-- EXERCISE MATERIAL follows --

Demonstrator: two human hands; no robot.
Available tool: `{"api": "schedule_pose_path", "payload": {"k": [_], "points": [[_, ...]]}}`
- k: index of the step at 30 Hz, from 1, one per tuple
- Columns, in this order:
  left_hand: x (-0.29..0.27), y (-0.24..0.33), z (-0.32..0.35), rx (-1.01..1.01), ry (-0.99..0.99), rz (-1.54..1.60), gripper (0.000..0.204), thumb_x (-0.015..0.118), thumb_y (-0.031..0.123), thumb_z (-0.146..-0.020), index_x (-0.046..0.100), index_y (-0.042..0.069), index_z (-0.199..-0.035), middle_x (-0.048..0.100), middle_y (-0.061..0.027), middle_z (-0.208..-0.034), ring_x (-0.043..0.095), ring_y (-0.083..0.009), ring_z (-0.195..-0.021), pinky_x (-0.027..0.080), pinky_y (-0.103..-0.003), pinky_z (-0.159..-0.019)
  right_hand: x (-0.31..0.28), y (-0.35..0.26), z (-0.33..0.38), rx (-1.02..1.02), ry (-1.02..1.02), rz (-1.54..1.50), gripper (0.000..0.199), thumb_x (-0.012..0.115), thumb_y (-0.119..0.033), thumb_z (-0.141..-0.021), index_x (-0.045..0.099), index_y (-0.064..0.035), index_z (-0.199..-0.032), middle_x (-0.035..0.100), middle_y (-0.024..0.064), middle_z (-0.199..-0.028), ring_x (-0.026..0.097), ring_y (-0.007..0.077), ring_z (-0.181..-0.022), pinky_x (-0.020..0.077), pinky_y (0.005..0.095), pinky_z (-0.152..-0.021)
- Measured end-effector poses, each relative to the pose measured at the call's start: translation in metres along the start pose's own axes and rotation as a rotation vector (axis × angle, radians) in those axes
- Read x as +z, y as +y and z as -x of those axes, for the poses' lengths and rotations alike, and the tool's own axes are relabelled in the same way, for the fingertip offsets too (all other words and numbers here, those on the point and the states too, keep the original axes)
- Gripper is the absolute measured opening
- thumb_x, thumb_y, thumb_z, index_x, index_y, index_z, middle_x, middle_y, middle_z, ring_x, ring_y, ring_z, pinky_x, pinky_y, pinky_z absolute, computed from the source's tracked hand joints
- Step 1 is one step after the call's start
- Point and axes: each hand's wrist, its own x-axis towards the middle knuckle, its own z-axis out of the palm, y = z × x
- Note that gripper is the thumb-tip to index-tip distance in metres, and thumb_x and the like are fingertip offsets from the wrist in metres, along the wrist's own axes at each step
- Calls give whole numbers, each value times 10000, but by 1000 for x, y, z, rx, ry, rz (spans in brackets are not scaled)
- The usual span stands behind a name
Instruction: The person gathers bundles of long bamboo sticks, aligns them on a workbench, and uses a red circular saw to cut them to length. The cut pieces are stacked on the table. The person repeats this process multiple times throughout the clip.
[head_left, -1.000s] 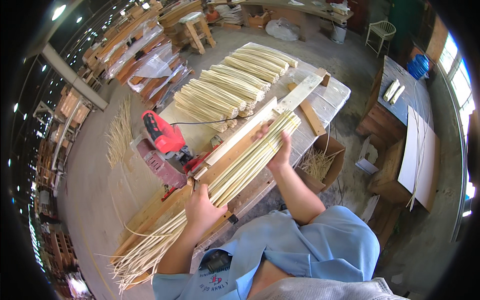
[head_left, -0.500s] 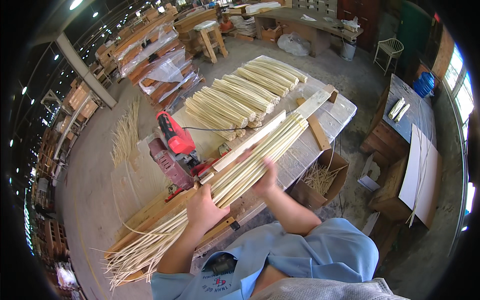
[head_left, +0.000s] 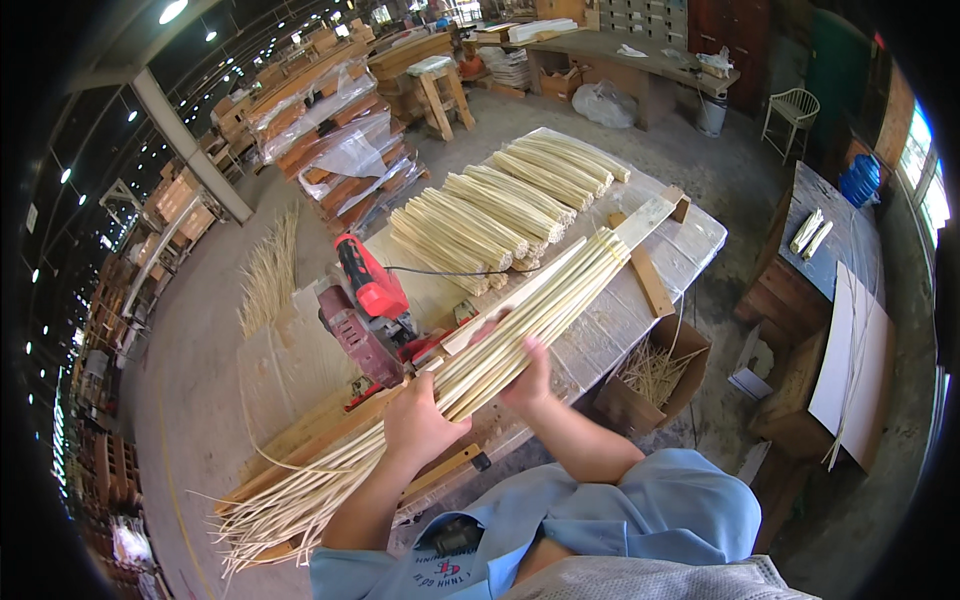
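Observation:
A long bundle of pale rattan canes (head_left: pixel 540 315) slants across the worktable, its right end tied with a thin band. My left hand (head_left: pixel 418 420) is wrapped round it close to the saw. Farther right, my right hand (head_left: pixel 528 380) grips the same bundle from its near side, fingers partly hidden behind the canes. Beyond my left hand stands a red and maroon power cut-off saw (head_left: pixel 370 310); its blade is hidden. Past the left hand, the canes' loose ends (head_left: pixel 290 505) fan out to the lower left. A wooden fence strip (head_left: pixel 525 290) runs along the bundle's far side.
Several cut cane bundles (head_left: pixel 480 215) lie in a row at the table's far side. A cardboard box (head_left: pixel 690 370) of offcuts stands below the right edge. A black cord (head_left: pixel 450 272) trails from the saw. At right is a side bench (head_left: pixel 815 265) with a blue water jug (head_left: pixel 860 180).
The view has shifted, so the scene sits farther right and lower. The bundle now covers more of the fence strip. Both hands keep their hold on it.

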Motion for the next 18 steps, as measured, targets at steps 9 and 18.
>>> {"api": "schedule_pose_path", "payload": {"k": [9, 18], "points": [[-3, 0, -3, 16, -17, -31, 757, 879, 353, -637, 581, 30, -1253, 728, -205, -1043, 716, -398, -959, 575, -495, -830, -4, 34, 37, 288, -144, 106, 914, 791, -346, -861, 275, -101, -1575, 459, 191, -1534, 484, 334, -1415, 424, 508, -1184], [-11, -5, 9, 165, 219, 25, 788, 892, 276, -717, 538, 21, -1373, 512, -188, -1394, 460, -412, -1309, 413, -521, -1091, -2, 52, 29, 416, -9, 76, 657, 739, -273, -918, 467, -20, -1461, 625, 139, -1348, 616, 268, -1250, 497, 427, -1097]]}}
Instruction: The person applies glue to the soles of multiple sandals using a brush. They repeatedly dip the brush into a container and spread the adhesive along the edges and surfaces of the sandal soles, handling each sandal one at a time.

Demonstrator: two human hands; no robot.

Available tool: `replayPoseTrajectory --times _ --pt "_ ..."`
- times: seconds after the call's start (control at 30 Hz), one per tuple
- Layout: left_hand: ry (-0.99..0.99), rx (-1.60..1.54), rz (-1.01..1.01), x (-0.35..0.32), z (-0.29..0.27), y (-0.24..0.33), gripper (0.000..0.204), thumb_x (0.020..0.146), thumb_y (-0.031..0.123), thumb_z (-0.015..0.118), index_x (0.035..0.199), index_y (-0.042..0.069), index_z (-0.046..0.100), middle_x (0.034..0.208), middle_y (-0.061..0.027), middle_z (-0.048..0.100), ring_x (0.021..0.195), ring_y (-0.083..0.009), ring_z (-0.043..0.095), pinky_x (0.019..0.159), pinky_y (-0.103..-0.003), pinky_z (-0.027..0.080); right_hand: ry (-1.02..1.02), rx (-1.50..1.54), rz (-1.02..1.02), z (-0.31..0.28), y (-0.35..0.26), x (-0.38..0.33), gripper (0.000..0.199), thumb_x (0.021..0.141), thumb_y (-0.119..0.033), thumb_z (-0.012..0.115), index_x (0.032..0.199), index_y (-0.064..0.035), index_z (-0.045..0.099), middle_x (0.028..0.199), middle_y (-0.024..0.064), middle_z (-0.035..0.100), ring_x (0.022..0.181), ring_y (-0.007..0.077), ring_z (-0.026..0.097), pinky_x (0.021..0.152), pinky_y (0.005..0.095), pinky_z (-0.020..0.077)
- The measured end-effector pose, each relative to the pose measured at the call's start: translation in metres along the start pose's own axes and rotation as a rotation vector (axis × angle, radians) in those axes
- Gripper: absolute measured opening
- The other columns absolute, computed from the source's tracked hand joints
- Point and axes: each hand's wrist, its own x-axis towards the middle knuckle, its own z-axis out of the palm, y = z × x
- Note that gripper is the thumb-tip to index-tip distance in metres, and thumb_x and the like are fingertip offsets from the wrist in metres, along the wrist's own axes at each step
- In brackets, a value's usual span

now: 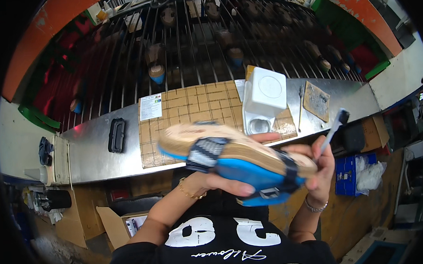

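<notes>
A sandal (238,146) with a tan sole and black straps is held sole-up over the bench's front edge, with a blue shoe last (240,172) inside it. My left hand (221,183) is closed around its middle, thumb on the blue last; some fingertips show beyond the far side. My right hand (322,167) is at the sandal's right end, fingers against it. That hand also grips a small brush (335,131), like a toothbrush, with a pale handle and dark bristles pointing up and away. The sandal looks slightly blurred.
Brown cardboard (186,102) covers part of the metal bench (93,155). On it stands a white plastic container (267,93). A dark tray (117,135) lies left, a stained square pad (316,101) right. Beyond, a rod conveyor (193,61) carries several sandals. A blue crate (346,175) stands lower right.
</notes>
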Motion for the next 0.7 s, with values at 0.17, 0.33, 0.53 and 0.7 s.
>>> replayPoseTrajectory --times 0.17,0.33,0.53,0.7 --pt "0.540 0.297 0.505 -0.066 -0.036 -0.001 0.108 0.060 0.035 0.089 0.149 -0.002 0.039 0.136 -0.0208 0.056 0.126 -0.0305 0.055 0.110 -0.042 0.043 0.088 -0.807 0.100 -0.013 0.029 0.021 0.026 0.106 -0.021 0.049 0.099 -0.0009 0.064 0.086 0.0098 0.062 0.078 0.0229 0.061 0.073 0.0349 0.0460" --pt "0.952 0.284 0.985 -0.117 -0.040 0.018 0.105 0.063 0.033 0.088 0.149 -0.003 0.039 0.138 -0.0214 0.055 0.128 -0.0312 0.054 0.111 -0.042 0.042 0.109 -1.447 -0.052 -0.019 0.067 0.021 0.023 0.094 -0.019 0.066 0.115 -0.0158 0.075 0.079 0.0043 0.051 0.079 0.0196 0.052 0.071 0.0350 0.0339" --pt "1.040 0.228 1.148 -0.125 -0.016 0.011 0.101 0.067 0.032 0.087 0.148 -0.004 0.038 0.139 -0.0220 0.053 0.130 -0.0320 0.052 0.112 -0.043 0.041 0.171 -1.376 -0.277 -0.015 0.083 0.026 0.016 0.085 -0.015 0.077 0.100 -0.0145 0.079 0.081 0.0007 0.061 0.075 0.0161 0.054 0.072 0.0334 0.0342" --pt "1.104 0.240 1.141 -0.107 -0.009 0.011 0.098 0.070 0.030 0.086 0.148 -0.005 0.038 0.140 -0.0225 0.052 0.131 -0.0327 0.051 0.113 -0.044 0.040 0.235 -1.364 -0.358 -0.017 0.086 0.031 0.014 0.084 -0.016 0.079 0.097 -0.0132 0.080 0.082 0.0002 0.064 0.072 0.0161 0.054 0.072 0.0324 0.0348"
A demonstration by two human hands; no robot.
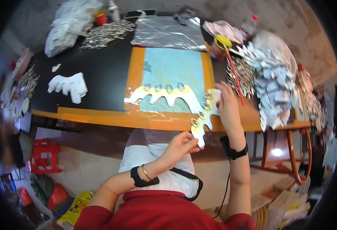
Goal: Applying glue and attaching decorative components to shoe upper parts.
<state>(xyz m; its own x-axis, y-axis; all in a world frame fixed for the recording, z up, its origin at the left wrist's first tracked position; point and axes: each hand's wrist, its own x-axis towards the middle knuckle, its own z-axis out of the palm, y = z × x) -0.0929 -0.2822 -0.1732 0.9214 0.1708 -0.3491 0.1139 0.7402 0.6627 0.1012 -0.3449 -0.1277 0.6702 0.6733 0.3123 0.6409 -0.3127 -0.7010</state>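
Note:
A white scalloped piece point(206, 121) with yellowish smears and several metal rings along one edge is held at a slant over the table's front edge. My left hand point(180, 145) pinches its lower tip between thumb and fingers. At its upper end, my right hand point(228, 107) is closed on the edge, fingers partly hidden. A second white scalloped piece point(171, 100), with metal rings along its yellow-smeared upper edge, lies on the light-blue mat point(172, 65) to the left of the held one.
Stacked white cut pieces point(69, 85) lie left on the black table. A larger heap of pieces point(277, 86) and loose metal parts point(240, 74) occupy the right. A red stick point(234, 73) leans from a yellow-topped container point(219, 46). Silvery sheet point(170, 32) lies behind the mat.

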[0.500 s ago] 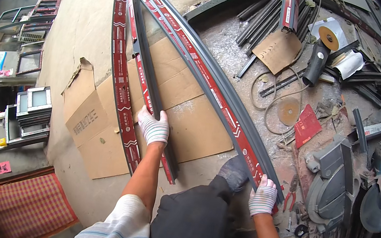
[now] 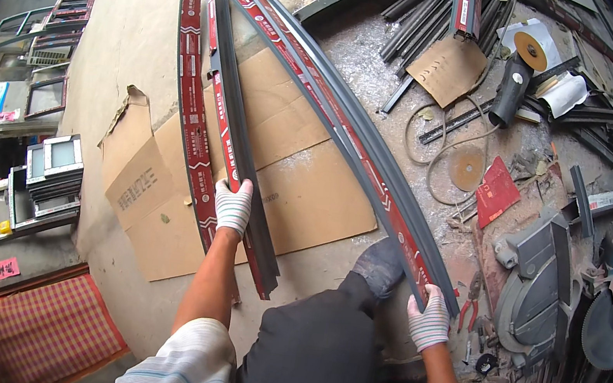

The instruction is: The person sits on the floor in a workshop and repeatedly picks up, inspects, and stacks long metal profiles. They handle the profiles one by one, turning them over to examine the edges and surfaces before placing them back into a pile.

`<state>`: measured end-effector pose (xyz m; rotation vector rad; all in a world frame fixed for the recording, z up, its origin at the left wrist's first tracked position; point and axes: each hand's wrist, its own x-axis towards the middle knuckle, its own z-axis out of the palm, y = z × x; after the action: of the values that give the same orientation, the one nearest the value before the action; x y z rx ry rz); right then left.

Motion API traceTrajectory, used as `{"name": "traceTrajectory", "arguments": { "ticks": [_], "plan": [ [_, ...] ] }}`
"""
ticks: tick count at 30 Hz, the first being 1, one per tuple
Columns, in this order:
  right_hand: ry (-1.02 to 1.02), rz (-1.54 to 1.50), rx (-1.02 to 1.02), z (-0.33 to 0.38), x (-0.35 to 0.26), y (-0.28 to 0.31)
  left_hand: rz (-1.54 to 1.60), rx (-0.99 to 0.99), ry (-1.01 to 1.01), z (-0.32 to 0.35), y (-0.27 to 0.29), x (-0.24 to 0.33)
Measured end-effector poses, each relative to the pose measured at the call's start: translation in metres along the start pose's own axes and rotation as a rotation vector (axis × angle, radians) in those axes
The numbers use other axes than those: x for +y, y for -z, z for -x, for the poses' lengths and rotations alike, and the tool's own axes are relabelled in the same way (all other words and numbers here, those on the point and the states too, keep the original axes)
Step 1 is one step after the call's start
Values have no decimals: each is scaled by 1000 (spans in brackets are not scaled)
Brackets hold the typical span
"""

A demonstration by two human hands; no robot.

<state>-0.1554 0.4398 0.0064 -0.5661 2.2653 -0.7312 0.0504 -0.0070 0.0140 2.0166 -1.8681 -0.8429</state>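
Note:
My gloved left hand (image 2: 232, 206) is closed round the left edge of a long dark grey metal profile (image 2: 243, 132) with red protective film on one side. To its left lies a second long profile (image 2: 194, 109), its red face up. My right hand (image 2: 429, 320), also in a striped white glove, grips the near end of a red-filmed profile (image 2: 394, 223). A grey profile (image 2: 419, 235) runs close along that one's right side. The far parts of these lengths reach away toward the top. My fingertips under the profiles are partly hidden.
Flattened cardboard (image 2: 320, 205) lies beneath the profiles. At right are an angle grinder (image 2: 510, 91), a looped cable (image 2: 435, 166), red-handled pliers (image 2: 470, 305), a grey cut-off saw (image 2: 534, 302) and scattered offcuts. Stacked window frames (image 2: 53, 183) stand at left. My shoe (image 2: 380, 268) is between the profiles.
My left hand has shifted a little left with the near end of its profile. The right-hand profile has tilted, showing less red film, and my right hand has moved slightly right.

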Motion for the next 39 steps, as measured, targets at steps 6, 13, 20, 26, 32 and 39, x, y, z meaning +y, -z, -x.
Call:
{"name": "traceTrajectory", "arguments": {
  "ticks": [6, 13, 20, 26, 32, 39],
  "plan": [
    [-1, -24, 2, 5, -17, 14, 132, -228, -9, -23, 25, 12],
    [-93, -37, -26, 19, -46, 56, 30, -114, -15, -80, 15, 38],
    [-127, -18, -80, 48, -35, 81, -268, 27, 2, -142, -14, 58],
    [-128, 23, -149, 47, -38, 112, -319, 30, 65, -162, -34, 102],
    [13, 315, 56, 31, -14, 141, -366, 135, 69, -166, -36, 104],
    [-59, 241, 8, 36, -63, 195, -441, 135, -31, -163, 4, 88]
  ]
}}
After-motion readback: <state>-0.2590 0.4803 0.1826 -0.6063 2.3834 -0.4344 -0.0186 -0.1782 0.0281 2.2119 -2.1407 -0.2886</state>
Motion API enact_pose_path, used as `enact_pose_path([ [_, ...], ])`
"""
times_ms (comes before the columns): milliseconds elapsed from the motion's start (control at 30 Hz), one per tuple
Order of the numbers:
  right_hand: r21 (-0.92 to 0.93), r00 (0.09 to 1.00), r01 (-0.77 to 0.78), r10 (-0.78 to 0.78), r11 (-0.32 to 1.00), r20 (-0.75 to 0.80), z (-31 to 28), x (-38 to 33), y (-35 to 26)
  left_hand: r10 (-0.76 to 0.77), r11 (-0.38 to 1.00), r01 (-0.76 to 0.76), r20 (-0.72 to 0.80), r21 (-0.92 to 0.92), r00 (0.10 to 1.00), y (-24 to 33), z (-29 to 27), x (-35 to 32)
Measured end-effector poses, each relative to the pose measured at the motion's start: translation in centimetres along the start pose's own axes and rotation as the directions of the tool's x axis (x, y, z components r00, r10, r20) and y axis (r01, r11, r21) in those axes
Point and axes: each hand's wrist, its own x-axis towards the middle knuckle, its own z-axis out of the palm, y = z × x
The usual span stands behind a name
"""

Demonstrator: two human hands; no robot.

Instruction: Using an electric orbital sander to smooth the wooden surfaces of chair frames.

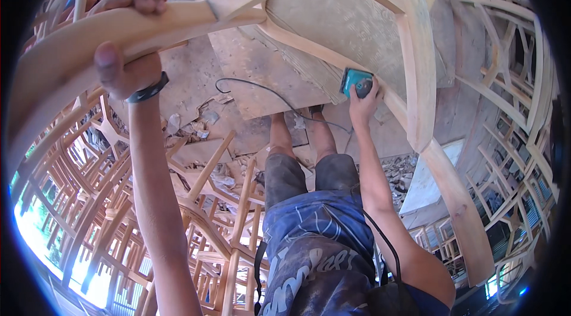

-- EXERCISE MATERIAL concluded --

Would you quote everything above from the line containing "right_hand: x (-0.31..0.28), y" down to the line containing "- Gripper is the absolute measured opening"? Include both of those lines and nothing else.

  right_hand: x (-0.31..0.28), y (-0.35..0.26), z (-0.33..0.38), rx (-1.02..1.02), ry (-1.02..1.02), rz (-1.54..1.50), gripper (0.000..0.199), thumb_x (-0.012..0.115), thumb_y (-0.119..0.033), thumb_z (-0.141..-0.021), index_x (-0.045..0.099), index_y (-0.064..0.035), index_z (-0.199..-0.032), middle_x (-0.035..0.100), middle_y (-0.024..0.064), middle_z (-0.199..-0.028), ring_x (-0.026..0.097), ring_y (-0.007..0.077), ring_z (-0.181..-0.022), pinky_x (-0.020..0.077), pinky_y (0.005..0.095), pinky_z (-0.152..-0.021)
- Measured end-effector poses, each relative to the pose measured at the call's start: translation in metres along the start pose's own axes and rotation as a rotation vector (axis × angle, radians) in those axes
- Read x as +z, y as +y and z as -x of those axes, for the poses' lengths and rotations alike, and the tool's own axes are relabelled in the same way, for the fingertip offsets too (all other words and numbers here, those on the point and the states too, keep the original axes)
- Gripper is the absolute measured opening

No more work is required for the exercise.